▶ _Task objective_: Reproduce word for word the lines between those holding "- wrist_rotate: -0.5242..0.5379" and "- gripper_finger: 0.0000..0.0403", inclusive, and nothing else from the data below.

▶ _The input_:
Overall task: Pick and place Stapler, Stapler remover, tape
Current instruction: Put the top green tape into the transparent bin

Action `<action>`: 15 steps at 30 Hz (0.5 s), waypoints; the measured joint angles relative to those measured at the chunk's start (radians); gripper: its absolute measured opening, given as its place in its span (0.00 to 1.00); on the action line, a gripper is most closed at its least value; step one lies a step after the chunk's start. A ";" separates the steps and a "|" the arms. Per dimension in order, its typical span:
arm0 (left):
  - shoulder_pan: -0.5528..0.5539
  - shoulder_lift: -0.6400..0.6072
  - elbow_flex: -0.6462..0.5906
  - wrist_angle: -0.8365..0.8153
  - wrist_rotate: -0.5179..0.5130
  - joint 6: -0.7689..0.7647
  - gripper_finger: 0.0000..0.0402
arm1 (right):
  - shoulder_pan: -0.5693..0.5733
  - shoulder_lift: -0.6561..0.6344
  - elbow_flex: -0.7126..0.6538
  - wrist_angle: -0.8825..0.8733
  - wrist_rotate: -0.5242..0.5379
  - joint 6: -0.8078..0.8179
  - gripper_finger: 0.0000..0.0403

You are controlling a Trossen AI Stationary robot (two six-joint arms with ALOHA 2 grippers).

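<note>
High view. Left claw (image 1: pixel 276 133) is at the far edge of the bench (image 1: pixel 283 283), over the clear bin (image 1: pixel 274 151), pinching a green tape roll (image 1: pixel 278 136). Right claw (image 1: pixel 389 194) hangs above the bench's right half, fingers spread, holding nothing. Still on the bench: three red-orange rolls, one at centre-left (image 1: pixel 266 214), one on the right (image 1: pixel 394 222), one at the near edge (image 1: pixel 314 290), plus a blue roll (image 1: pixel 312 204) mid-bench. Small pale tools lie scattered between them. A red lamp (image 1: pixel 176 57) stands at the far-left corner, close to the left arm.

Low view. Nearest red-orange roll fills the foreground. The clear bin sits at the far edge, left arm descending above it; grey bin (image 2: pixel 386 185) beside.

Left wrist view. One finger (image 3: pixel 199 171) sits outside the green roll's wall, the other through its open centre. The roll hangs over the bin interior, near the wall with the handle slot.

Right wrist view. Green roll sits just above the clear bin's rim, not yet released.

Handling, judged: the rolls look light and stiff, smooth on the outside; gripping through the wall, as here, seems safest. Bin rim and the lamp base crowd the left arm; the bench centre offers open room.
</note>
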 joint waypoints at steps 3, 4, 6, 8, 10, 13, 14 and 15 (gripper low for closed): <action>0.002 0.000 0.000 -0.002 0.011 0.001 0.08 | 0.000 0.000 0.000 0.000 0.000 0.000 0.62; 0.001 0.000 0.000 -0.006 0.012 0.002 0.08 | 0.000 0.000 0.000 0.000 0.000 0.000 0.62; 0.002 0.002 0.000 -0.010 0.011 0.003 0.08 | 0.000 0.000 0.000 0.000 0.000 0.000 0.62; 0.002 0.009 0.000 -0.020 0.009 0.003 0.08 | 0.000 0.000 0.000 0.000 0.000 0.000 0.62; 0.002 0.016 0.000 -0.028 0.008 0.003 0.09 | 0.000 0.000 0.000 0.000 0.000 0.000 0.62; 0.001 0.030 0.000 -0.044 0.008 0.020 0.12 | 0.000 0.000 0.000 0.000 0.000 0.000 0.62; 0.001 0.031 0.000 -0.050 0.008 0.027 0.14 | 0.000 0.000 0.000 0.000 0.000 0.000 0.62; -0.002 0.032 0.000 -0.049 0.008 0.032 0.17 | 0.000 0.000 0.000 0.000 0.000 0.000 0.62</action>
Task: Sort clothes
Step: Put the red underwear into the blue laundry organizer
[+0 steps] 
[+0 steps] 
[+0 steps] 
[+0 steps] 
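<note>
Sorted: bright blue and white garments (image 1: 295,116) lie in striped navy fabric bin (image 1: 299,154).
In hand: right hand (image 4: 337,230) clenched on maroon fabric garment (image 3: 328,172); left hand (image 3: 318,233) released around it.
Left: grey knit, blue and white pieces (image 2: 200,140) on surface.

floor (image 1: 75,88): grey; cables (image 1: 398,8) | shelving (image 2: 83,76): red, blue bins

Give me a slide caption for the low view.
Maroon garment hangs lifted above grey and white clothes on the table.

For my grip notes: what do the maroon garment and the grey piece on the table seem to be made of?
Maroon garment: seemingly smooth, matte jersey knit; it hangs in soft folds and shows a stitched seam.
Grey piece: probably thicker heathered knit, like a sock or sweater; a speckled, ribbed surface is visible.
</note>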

▶ _Exercise solution_:
  - wrist_rotate: -0.5242..0.5379
  - joint 6: -0.8078..0.8179
  - gripper_finger: 0.0000..0.0403

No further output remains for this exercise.